# TASK OBJECTIVE:
Nothing beyond the line containing "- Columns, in" should be printed; print each line exactly from the first line of the listing below through it.

::::::::::

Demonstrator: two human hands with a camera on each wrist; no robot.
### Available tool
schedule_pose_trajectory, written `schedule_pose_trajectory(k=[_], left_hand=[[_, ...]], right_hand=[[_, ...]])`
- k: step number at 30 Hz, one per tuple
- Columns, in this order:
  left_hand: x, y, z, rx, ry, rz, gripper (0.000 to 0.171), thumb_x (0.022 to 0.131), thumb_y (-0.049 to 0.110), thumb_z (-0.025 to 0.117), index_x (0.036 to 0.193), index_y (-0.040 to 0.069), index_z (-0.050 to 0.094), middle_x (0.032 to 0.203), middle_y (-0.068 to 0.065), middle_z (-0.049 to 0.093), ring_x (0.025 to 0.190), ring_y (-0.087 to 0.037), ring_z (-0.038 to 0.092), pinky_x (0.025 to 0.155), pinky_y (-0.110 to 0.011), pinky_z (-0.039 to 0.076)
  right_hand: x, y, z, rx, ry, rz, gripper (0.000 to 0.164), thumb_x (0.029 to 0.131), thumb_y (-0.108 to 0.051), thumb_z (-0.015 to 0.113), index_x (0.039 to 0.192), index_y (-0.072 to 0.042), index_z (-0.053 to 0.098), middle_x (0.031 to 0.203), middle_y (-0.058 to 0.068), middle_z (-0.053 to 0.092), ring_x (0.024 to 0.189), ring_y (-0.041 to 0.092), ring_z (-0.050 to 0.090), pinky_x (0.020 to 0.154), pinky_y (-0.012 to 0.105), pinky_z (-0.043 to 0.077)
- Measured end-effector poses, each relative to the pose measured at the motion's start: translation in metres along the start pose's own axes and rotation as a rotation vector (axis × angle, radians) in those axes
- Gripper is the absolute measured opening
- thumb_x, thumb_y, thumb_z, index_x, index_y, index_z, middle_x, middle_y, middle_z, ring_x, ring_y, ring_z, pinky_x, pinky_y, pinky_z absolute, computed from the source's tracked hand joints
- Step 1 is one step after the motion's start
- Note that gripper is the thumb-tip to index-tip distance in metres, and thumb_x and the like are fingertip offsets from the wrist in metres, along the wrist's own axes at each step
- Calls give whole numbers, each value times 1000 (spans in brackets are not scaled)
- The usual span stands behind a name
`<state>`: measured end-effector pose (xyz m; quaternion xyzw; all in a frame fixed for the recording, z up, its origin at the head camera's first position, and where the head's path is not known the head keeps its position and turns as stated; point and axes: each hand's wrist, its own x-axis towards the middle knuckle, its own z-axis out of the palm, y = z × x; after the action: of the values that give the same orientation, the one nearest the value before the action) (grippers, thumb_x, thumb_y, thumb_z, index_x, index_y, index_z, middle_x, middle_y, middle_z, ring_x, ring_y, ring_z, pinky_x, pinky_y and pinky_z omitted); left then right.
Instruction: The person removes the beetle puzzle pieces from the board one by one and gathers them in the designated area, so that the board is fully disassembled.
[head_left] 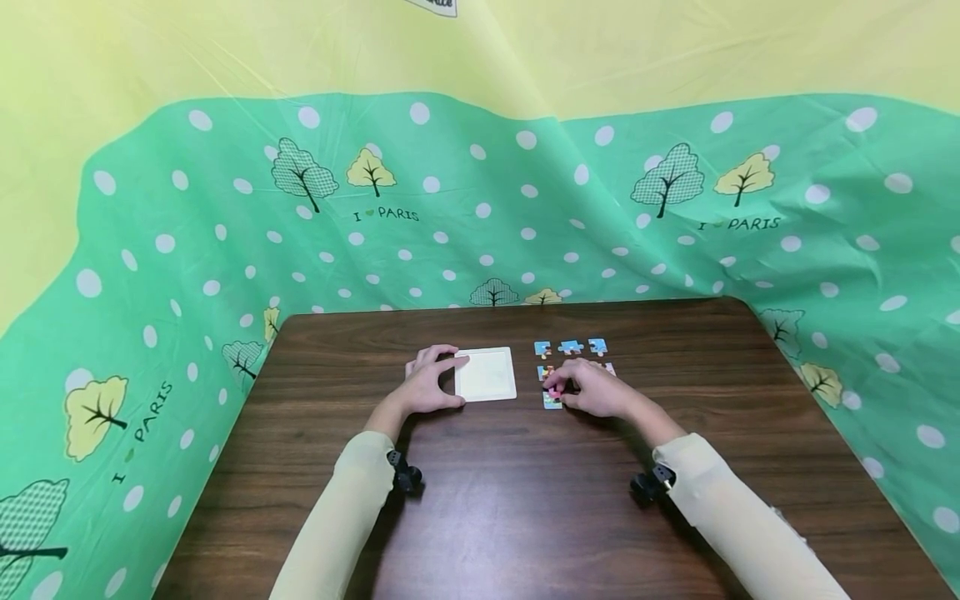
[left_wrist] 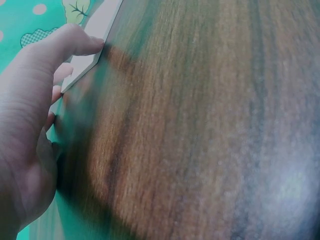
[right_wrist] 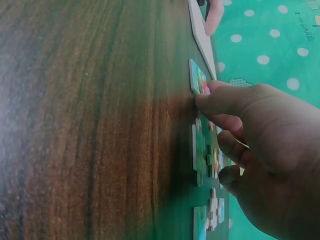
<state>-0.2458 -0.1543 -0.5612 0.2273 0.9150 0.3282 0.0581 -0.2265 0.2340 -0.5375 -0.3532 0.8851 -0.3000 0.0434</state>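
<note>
A shallow white square tray [head_left: 486, 377] with a raised rim lies on the table. My left hand [head_left: 432, 385] grips it from its left side, thumb at the near corner and index finger over the far part of the rim. Just right of the tray, my right hand [head_left: 595, 388] pinches a jigsaw puzzle piece [right_wrist: 195, 76] between thumb and index finger; it has blue, green and pink on it. Under and beyond that hand lie other puzzle pieces [head_left: 571, 347], partly covered by it. In the right wrist view, a green-edged piece [right_wrist: 196, 150] sits below the fingers.
The dark wooden table [head_left: 495, 517] spreads toward me and to both sides. A green and yellow printed cloth [head_left: 480, 192] hangs behind it and along the sides. Three blue pieces, one of them a corner piece [head_left: 542, 349], form the far row.
</note>
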Motion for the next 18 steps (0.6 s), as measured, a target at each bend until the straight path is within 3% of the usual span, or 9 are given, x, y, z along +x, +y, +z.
schedule_pose_trajectory(k=[5, 12, 18], left_hand=[[-1, 3, -2, -10, -6, 3, 85, 83, 33, 90, 162, 17, 62, 171, -14, 44, 161, -46, 32, 124, -74, 21], [-4, 7, -6, -22, -8, 13, 81, 84, 34, 90, 159, 17, 65, 172, -15, 44, 162, -47, 33, 124, -75, 21], [-3, -12, -7, -97, -14, 22, 75, 90, 42, 87, 159, 21, 66, 182, -11, 39, 171, -46, 31, 131, -80, 21]], right_hand=[[1, -23, -10, -31, -33, 96, 31, 96, 0, 80, 124, -11, 84, 103, 1, 76, 99, 17, 67, 90, 40, 55], [0, -28, -14, -14, -42, 160, 31, 98, -1, 80, 127, -11, 83, 111, 4, 80, 104, 20, 69, 91, 37, 56], [-7, -29, -24, 88, 11, 181, 31, 101, -11, 83, 132, -9, 81, 123, 8, 84, 109, 23, 75, 90, 38, 60]])
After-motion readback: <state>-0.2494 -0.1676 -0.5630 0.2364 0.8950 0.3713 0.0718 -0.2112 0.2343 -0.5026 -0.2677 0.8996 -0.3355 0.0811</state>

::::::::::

# RESPONSE AREA:
Demonstrator: two human hands with a camera on each wrist; no robot.
### Available tool
schedule_pose_trajectory, written `schedule_pose_trajectory(k=[_], left_hand=[[_, ...]], right_hand=[[_, ...]])`
- k: step number at 30 Hz, one per tuple
- Columns, in this order:

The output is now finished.